Seanín Hughes, Shade

She was always a mad bitch. If it wasn’t for me, she’d have had nothin, not after her Da. The poor fucker couldn’t take anymore, y’know? Between the wife and the daughter his head was turned to fuckin mush. I says I’d do him a turn and take the girl and he was as relieved, so he was, sittin there in his kitchen with the stained walls and filthy fuckin floor. Sure she never knew how to lift a mop til I showed her. Same day I had to show her the fist, too, and put her right on a few matters. I’ve had more than one shade of her on the knuckles since.

So there’s me, and there’s her and I make her my wife. I doubt she was ever as fuckin lucky in her life, but it didn’t stop her from makin a show of herself at the ‘do. The fuckin cries of her, Jaysus, and all over the flowers bein dead. Sure flowers all die anyway, I says, and she looked at me with the eyes of a cow headin for slaughter.

We were wed about a year when I started noticin things. She wore the hair up off her face. She seemed lighter, more connected with herself, and in a way it was grand as she gave me less reason to lose the head. But I couldn’t help wonder where it was coming from. I went to her one night, and it was comin up to the mouth of Christmas, for she was at the table in the back room workin at baubles, and she was that content she never turned me comin in the door.

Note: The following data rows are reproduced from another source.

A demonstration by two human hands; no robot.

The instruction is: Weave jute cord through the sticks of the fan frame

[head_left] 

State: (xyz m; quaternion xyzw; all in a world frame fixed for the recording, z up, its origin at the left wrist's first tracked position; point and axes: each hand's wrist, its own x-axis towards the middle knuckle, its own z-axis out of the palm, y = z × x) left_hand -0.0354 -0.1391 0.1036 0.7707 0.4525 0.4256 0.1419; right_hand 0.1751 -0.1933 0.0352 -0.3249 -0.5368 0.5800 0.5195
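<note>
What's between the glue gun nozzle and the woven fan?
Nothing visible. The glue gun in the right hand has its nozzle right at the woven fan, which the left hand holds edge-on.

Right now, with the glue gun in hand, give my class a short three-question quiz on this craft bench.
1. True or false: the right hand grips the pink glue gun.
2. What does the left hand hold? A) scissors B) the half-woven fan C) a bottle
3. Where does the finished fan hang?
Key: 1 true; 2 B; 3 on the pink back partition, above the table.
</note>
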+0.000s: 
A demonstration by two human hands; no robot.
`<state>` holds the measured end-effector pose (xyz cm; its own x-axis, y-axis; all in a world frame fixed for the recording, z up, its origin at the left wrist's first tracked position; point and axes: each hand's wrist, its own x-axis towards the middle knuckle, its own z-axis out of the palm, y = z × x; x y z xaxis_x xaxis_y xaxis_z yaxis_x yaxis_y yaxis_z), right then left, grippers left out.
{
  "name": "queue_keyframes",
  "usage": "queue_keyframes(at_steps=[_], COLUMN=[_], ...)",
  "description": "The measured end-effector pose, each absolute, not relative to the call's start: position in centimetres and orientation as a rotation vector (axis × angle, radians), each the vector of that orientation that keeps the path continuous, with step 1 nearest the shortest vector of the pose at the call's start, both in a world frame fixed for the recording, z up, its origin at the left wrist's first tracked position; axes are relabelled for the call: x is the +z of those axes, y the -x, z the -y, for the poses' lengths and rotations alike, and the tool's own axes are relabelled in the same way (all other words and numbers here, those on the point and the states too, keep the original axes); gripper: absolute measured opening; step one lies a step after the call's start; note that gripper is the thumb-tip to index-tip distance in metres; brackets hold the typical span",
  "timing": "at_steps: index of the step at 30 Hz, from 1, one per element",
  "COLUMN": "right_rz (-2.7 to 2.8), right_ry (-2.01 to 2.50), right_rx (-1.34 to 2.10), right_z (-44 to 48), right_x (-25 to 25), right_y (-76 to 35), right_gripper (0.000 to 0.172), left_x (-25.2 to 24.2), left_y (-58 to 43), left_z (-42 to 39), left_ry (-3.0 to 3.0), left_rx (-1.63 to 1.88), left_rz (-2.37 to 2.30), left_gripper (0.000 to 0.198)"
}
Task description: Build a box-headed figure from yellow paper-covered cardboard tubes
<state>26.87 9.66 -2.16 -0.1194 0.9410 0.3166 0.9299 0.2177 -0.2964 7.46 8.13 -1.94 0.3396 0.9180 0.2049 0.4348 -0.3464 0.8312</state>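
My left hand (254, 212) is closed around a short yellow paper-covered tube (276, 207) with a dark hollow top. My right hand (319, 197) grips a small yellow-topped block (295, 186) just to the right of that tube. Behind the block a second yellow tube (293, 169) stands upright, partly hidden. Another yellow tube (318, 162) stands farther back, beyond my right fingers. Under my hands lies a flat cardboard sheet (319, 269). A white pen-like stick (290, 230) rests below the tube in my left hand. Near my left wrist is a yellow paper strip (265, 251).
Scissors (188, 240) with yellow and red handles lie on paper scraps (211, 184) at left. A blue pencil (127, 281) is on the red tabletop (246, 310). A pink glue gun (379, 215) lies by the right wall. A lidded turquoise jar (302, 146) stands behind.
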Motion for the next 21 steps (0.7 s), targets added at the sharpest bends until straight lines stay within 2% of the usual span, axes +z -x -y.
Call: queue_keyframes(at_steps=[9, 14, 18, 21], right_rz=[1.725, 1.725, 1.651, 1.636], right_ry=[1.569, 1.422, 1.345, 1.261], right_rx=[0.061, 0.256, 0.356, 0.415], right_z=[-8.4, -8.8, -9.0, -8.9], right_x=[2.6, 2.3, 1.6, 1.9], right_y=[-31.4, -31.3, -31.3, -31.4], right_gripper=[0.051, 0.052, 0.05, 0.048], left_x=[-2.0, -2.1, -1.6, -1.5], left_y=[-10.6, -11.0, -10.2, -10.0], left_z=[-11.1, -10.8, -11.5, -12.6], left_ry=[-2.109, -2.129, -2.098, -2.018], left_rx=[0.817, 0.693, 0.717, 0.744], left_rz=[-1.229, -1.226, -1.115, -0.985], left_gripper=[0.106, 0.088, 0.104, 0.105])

I pulled a chair out and eased myself into it, watching her. She had lifted the head now, and for the first time, she looked right back at me and fuck, I’d never seen the specks of copper in the blue of her eyes. That was the madness in her. The witch in her.

‘You’re very content of late, so y’are’, says I. She smiled, and it was the smile of a puppet. Too rehearsed. Painted on. I saw the hand drop first. It slipped down and settled at her stomach, cupping it, and she was watching me with her puppet mouth and she had practised it and I fuckin knew. I knew what was behind her hand, behind the flesh, wrapped up in the folds of her womb. And I knew it wasn’t mine.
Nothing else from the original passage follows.